Anak-Anak Basis Pagi

41.4K 2.3K 99
                                    

Kopaja 616 melaju cepat di jalan raya Cipedak. Anak-anak Basis 616 yang bergelantungan di pintu-pintu bus mulai bersiap-siap untuk turun di halte yang jaraknya sudah tidak jauh lagi.

"Pedak penuh! Pedak penuh!!" Seru Gusdur heboh.

Mendengar seruan itu membuat jantung kami mulai berdetak kencang.

Wajah-wajah tegang mulai terpampang dengan jelas. Kegaduhan di dalam angkot pun di mulai.

Dari kopaja ini kami bisa melihat beberapa kumpulan pelajar berseragam putih abu-abu sedang nongkrong di halte kami. Mungkin di sana ada sekitar sepuluh orang lebih yang sengaja menunggu kami.

"Wih..anak mana noh?" Seru Kotit dengan mata yang awas mengamati situasi.

"Kalo bukan anak STM Teladan, kemungkinan besar anak 14 DC. Akhir-akhir ini mereka terus ngerusuhin Basis pagi kita di halte," beritahu Bari yang mulai pasang tampang waspada. Sebelah tangan pemuda itu sudah masuk ke dalam tas guna menarik senjata sewaktu-waktu.

"Berani amat nongkrong di base camp kita! Harus di pretelin ini!" Lanjut Botak yang napsu ingin menghajar pelajar-pelajar di sana.

"Woi...siap-siap! Ada pelajar lain di halte!" Seru Gusdur berteriak dari pintu depan. Anak itu meminta kami untuk bersiap-siap dengan segala kemungkinan terburuk.

"Rom! Rom! Siapin BR!" Lagi-lagi Kotit meminta gua menyiapkan senjata.

"Rom, lu gerakin anak-anak kelas satu ke depan!
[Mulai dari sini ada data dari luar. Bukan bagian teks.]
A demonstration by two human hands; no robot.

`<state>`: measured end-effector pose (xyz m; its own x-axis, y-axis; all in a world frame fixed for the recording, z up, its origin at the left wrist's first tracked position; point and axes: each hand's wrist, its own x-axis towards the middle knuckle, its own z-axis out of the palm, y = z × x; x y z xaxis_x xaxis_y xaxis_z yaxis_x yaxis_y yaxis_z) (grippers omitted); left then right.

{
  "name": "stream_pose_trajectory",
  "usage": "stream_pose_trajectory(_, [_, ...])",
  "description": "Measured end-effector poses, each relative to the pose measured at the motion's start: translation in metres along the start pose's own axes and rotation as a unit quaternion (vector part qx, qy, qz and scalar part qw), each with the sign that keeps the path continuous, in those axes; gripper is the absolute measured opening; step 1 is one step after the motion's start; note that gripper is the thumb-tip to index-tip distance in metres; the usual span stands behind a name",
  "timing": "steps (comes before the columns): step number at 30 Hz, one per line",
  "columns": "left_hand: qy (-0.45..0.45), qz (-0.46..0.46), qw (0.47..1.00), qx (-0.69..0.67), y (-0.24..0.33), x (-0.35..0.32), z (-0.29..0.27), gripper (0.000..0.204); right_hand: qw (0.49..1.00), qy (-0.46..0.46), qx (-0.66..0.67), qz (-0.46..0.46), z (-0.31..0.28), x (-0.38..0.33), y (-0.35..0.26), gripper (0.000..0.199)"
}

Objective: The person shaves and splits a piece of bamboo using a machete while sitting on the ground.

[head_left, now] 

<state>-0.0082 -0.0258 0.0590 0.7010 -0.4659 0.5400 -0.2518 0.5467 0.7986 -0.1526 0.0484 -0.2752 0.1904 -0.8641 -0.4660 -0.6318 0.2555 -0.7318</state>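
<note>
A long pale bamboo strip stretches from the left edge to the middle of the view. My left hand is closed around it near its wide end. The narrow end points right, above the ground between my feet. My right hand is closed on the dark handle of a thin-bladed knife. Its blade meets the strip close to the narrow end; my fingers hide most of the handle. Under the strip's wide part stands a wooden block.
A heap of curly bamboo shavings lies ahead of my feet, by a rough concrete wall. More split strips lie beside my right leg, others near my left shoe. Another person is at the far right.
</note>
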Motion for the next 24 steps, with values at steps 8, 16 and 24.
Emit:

Pokoknya jangan ada yang sampe di kasih mundur!" Perintah Botak sang pentolan Basis dengan tegas.

Bukannya gua ingin mengeluh karena selalu di suruh ini itu oleh anak kelas dua. Tapi gua merasa sepertinya agak aneh saja, karena bukan cuma gua doang di sini yang jadi warga kelas satunya. Kan masih ada Agus Tengik, Erik Banjir, atau bahkan Zikri yang memang mempunyai nyali besar di dalam Basis. Tapi kalau ada apa-apa kenapa selalu gua yang menjadi pagar betis untuk mereka?

Rom, gerakin anak-anak..

Rom, backingin gue...

Rom, majuin ke depan...

Rom, tahan anak-anak supaya kaga mundur...

Rom, jagain anak-anak jangan sampe ada yang kena!

Rom! Rom! Rom!

Aahkkk! Lama-lama gua muak sama keadaan seperti ini! Emangnya gua yang megang anak kelas satu di Basis ini?? Gua aja masih perlu mempelajari situasi di saat-saat genting! Kenapa gua yang harus mengkoordinasi anak kelas satu?? Kalau begini terus keselamatan gua lama-lama bisa terancam juga..

Tas gitar yang berisi berbagai jenis senjata tajam kami sembunyikan di bawah kolong kursi belakang. Setidaknya ini adalah tempat paling aman kalau tiba-tiba polisi merazia kami di dalam angkot.

Gua membuka tas gitar tersebut. Lalu satu persatu anak-anak mulai mengambil senjata favorit mereka masing-masing.

Dan lagi-lagi gua hanya ke bagian kopel.

Kopel sendiri adalah senjata dengan strata terendah. Kalau menghadapi musuh yang kuat, tentu saja Kopel tidak memberi Shock Therapy yang besar. Malahan anak yang memegang kopel selalu jadi target-target empuk di dalam tawuran. Tapi dari pada gak ada senjata, lebih baik memakai kopel untuk pelindung diri.

Sejauh lima puluh meter dari Halte kami turun serempak.

Lalu beberapa anak mulai membanjiri seisi jalan raya dengan teriakan-teriakannya.